Summer has been busy and it’s now behind us. I won’t annoy you with all the details of what happened but I wanted to come back on a project I started a few months ago with my kids. I called this project CLEGO.

CLEGO stands for Cluster for Learning and Exploration of Global Observations, or simply, Cluster made out of LEGOs.

Ubuntu 16 running on one of CLEGO's node.
Ubuntu 16 running on one of CLEGO’s node.

The idea was to build a silent, compact, and very powerful cluster to study Apache Spark in a dedicated, non-cloud, environment.

I initially thought I would 3D-printer the parts, but quickly realized I would be crazy (or crazier) if I wanted to design all the parts then printed them. It made sense to go with LEGO, specially as I was not on my coup d’essai, I built an entire data center in LEGO back in 2006. If you do not want to see the whole video, the data center part starts around 1:41 – and, yeah, be tolerant: this video is more than 10 years old and I did not become a famous YouTuber thanks to it.

Picking up the Right Hardware

It starts with the CPU. No way I could go with AMD, I also did not want Xeon for their price tag and consequence on the rest of the hardware (ECC memory, larger mainboard…), so I settled on used i5-6400T. They have 4 cores and 4 threads, run at 2.20GHz, but mostly their TDP (Thermal Design Power) is only 35W. The non-T version (i5-6400) dissipates 65W and only runs a little faster. Those are the CPU you would find in laptops.

Now that I had the CPU, I need the motherboard. I looked quite a bit to find a board that would have 2 network connectors or 10Gbits/s but I settled for the Asus B150M-A/M.2. The form factor (Micro ATX) was a good reason, I still wanted something compact. But 4 DD4 DIMM slots and USB 3 made the cut. If I could not get faster or more Ethernet on the board, I could still plug in a USB3 adapter.

Memory was a no brainer. I wanted DD4, max out each node to 64GB, so I picked the Corsair Vengeance kit: LPX 32GB (2x16GB) DDR4 DRAM at 2133MHz (PC4 17000).

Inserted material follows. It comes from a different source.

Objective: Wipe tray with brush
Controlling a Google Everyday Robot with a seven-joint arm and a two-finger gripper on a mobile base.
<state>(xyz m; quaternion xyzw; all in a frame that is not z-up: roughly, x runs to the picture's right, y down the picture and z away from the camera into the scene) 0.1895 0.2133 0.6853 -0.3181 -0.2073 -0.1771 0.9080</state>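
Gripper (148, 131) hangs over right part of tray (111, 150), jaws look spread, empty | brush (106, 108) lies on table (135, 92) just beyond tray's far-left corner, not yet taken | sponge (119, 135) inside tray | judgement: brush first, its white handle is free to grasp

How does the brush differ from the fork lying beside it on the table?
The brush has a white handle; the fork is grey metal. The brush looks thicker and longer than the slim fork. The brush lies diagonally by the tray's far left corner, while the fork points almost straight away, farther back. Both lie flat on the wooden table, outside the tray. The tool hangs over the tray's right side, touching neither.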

As much as it was a no brainer, it was the most expensive line of budget in this project. But hey! My cluster has 256GB of RAM, that’s the size of my SSD drive on work laptop.

CLEGO uses NVMe drives.
CLEGO uses NVMe drives.
NVMe drives look pretty much like a memory module.
NVMe drives look pretty much like a memory module.

As the level of noise was a real priority, I did not want mechanical drives for storage. I was at first thinking about classic 2.5″ drives, but settled for m2 “drives”. After a little bit of research, I decided on Intel’s SSD6 series, which are basically NVMe drives. Those drives have pretty awesome specs: sequential read up to 1775MB/s, sequential write (up to) 560MB/s, and 128.5KIOPS. I picked 512GB, if I need more, I can still access my 12TB SAN. 

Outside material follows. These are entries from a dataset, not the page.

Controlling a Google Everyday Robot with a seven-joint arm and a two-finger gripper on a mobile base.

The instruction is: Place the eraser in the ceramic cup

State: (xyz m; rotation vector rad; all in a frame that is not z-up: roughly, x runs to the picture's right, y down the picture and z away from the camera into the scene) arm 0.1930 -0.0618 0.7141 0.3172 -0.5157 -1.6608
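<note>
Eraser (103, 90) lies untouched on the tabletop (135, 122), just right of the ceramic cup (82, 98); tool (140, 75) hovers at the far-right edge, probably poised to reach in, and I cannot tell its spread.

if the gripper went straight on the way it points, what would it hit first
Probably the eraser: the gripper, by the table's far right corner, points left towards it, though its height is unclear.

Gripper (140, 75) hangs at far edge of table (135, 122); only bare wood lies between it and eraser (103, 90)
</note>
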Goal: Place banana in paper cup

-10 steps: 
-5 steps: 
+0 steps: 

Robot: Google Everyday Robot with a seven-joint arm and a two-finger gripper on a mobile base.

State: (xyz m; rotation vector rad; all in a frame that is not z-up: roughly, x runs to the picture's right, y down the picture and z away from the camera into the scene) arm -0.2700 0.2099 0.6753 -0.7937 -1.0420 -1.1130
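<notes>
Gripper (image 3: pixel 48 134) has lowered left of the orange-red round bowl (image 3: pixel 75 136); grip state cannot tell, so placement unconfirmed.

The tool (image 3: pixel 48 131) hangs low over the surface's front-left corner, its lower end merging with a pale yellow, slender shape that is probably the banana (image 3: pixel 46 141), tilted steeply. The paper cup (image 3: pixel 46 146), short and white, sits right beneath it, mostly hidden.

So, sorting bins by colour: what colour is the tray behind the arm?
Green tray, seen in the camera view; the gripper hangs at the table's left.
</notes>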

Despite have low wattage processor, I still felt like having a dynamic airflow on the CPU. This is done by a Cooler Master GeminII M4 CPU Cooler. They have 4 direct contact heat pipes to drain those calories out. However, the most interesting aspect for me was the variable speed fan and the very, very low sound level. I must admit I really like the great Cooler Master packaging and engineering for the metal parts and thermal paste. It’s definitely a great product.

I thought I could work with only two power supplies on the rather high wattage. I went with a couple of SeaSonic SS-520FL2. They are fan less and display a 520W output and modular cabling: in my scenario I need a PSU to feed 2 motherboards and 2 CPU. Therefore I did not want additional cables to use valuable room. The unit comes with enough cable for one motherboard and two CPU, so I had to get an Eyeboot ATX 24-Pin Female to 24-Pin Male Y splitter power cable.

Network is assured by a TOR (Top of Rack) switch, which consists of a basic, but efficient, Netgear GS108Ev3 8-Port gigabit managed switch. Originally, I wanted 4 ports for the 4 nodes, 1 port for output, and 1 port for a Raspberry Pi to monitor the environment (temperature, etc). But I left this last idea out for now, meaning that a 5 ports could have been enough.

Speaking of ancillary equipment, I also included a 4-port KVM from Iogear, GCS24U. It’s a little bulky (specially with all the cables) but I like the idea of a “remote” switch (a cable) so you do not have to have the switch next to the cables.

The thermostat of the AC Infinity Airplate T7, displaying the temperature of the system and the desired temperature.
The thermostat of the AC Infinity Airplate T7, displaying the temperature of the system and the desired temperature.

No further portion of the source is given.